On 16 September 2020, Superintendent of Police ABM Masud Hossain was transferred to Rajshahi District. His withdrawal was demanded by the Retired Armed Forces Officer's Welfare Association to ensure a fair and neutral investigation. Later 1500, almost the entire police force in Cox's Bazar District, were transferred out of the district.

On 13 December 2020, charges were pressed against 15 individuals by the investigating officer, Senior Assistant Superintendent of Police Mohammad Khairul Islam of Rapid Action Battalion.
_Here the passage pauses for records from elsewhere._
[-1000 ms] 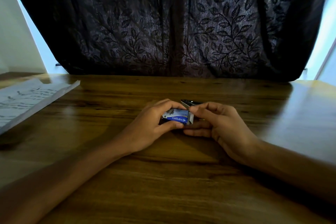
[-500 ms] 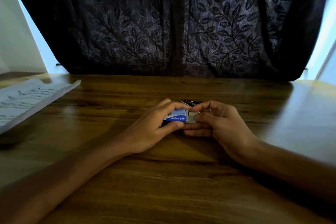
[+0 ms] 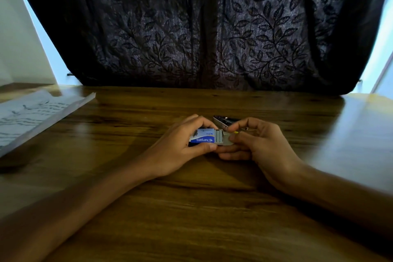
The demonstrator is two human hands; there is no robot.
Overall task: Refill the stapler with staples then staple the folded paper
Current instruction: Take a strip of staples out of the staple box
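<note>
A small blue staple box (image 3: 202,139) is held just above the wooden table (image 3: 191,208) at the centre. My left hand (image 3: 180,147) is closed around its blue sleeve. My right hand (image 3: 255,144) pinches the grey inner tray (image 3: 225,140), which sticks out of the sleeve to the right. Rows of staples show in the tray's exposed part. The metal stapler (image 3: 223,120) lies on the table just behind my right fingers, mostly hidden by them. The folded paper (image 3: 32,117) with handwriting lies at the far left of the table.
A dark curtain (image 3: 202,27) with a leaf pattern hangs along the table's far edge. Bright window light shows at both sides of the curtain. The table's right part reflects that light.
The grey inner tray has slid further out of the blue sleeve to the right as my right hand pulled it. My left hand has kept the sleeve in place.
</note>
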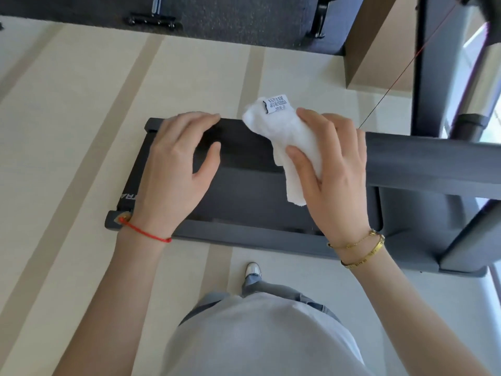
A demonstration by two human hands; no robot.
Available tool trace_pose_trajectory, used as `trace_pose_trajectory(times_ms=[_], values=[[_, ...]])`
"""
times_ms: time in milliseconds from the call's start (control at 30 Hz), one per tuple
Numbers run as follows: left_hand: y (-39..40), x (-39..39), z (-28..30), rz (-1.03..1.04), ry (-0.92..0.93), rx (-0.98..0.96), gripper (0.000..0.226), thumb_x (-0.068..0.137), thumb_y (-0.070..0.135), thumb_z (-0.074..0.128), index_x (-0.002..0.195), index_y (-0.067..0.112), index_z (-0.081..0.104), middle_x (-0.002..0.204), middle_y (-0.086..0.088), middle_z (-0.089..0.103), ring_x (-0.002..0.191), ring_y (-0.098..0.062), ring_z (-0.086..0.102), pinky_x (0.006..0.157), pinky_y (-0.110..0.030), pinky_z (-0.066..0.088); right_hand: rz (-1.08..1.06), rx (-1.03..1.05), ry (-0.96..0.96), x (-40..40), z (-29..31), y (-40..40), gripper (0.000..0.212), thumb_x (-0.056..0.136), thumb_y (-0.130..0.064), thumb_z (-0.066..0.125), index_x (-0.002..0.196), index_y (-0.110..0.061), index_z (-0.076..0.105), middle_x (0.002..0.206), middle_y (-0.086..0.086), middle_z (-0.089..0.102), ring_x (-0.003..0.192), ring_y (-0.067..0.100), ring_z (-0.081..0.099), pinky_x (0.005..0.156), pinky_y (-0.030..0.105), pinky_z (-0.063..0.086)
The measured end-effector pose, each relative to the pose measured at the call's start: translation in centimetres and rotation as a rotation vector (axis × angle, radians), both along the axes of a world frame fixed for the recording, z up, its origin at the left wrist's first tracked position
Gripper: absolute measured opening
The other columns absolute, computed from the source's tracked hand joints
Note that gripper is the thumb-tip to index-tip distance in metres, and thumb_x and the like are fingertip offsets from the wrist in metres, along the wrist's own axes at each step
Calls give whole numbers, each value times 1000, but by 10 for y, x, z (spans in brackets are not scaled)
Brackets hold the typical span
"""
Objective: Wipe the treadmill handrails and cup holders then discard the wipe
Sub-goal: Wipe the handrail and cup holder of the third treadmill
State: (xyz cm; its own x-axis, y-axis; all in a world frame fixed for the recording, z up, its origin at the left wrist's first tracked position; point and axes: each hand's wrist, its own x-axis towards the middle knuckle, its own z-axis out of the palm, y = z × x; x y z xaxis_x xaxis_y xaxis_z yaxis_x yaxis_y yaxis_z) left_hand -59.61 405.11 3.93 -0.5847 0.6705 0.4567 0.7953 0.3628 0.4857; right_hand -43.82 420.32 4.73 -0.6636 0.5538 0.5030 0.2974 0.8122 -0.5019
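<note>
A white wipe (273,131) with a small printed label at its top is held by my right hand (330,169), thumb over it and fingers behind. The hand sits at the near end of the dark grey treadmill handrail (433,161), which runs off to the right. My left hand (176,161) hovers with relaxed, straight fingers above the treadmill's black belt (244,191), holding nothing. I cannot see any cup holders.
The treadmill deck (244,237) lies on a pale striped floor (67,104). A dark upright post (428,63) and a thin red cord (401,71) stand at the right. Black equipment on a dark mat (244,20) is at the top. My shoe (252,270) stands below the deck.
</note>
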Motion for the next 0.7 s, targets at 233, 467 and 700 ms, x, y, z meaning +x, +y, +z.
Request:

The 15 accused included two top officers of Tekhnaf Police Station, Inspector Pradeep Kumar Das who was the officer in charge of the station and Inspector Liaqat Ali the head of investigations at the Baharchhara Police Outpost under Tekhnaf Police Station. Among the accused included Tekhnaf Police Station Sub-inspector Nandadulal Rakshit and three constables of the station, Abdullah Al Mamun, Mohammad Mostafa, Rubel Sharma, Sagar Deb, and Safanur Karim. The other accused came from the local unit of Armed Police Battalion including Sub-inspector Mohammad Shahjahan and two constables Mohammad Abdullah and Muhammad Rajib. Three locals were also charged in the case, they were Mohammad Ayaz, Nejamuddin, and Nurul Amin. The charge sheet was submitted before Senior Judicial Magistrate of Cox's Bazar District Tamanna Farah. constable Sagar Deb went on the run after the incident while the 14 other accused were in police custody. The investigation officer of Rapid Action Battalion also recommended department measures be taken against Superintendent of Police ABM Masud Hossain and described his actions as "unprofessional" and negligent.

==Investigation==
According the investigation officer of Rapid Action Battalion, Khan had discovered evidence of Inspector Das' involvement in the Ya ba trade in Cox's Bazar District while making a documentary. He met inspector Das who then warned the major to leave Cox's Bazar. During the two years Inspector Das was in charge of Tekhnaf Police Station 87 people were killed in gunfights with the police.

Sagar Deb surrendered before the court on 24 June 2021 after being on the run for 10 months. On 27 June 2021, Cox's Bazar District and Sessions Judge's Court placed charges against 15 accused including 12 police officers.

On 24 August 2021, Sharmin Shahriar Ferdous gave her testimony at the Cox's Bazar District and Sessions Judge's Court. She alleged Khan was killed by Inspector Liaqat Ali at the instructions of Officer in Charge of Tekhnaf Police Station, Pradeep Kumar Das. During the trial, journalist Faridul Mostafa Khan testified that Inspector Das assaulted him and filed false cases against him after he wrote about the inspector's alleged involvement in the local drug trade. During the trial a witness identified inspector Ali as the one who shot the major and inspector Das confirmed the kill. On 2 December 2021, the court concluded the hearing the statements of the prosecution witnesses and set 6 to 8 December as the dates to hear the testimonies of the defense witnesses.

== Verdict ==
The court announced its verdict on 31 January 2022 with the 15 accused in the court. The two top officers, Inspectors Pradeep Kumar Das and Liaqat Ali, were sentenced to death. Six other accused were sentenced to life imprisonment and seven others were acquitted.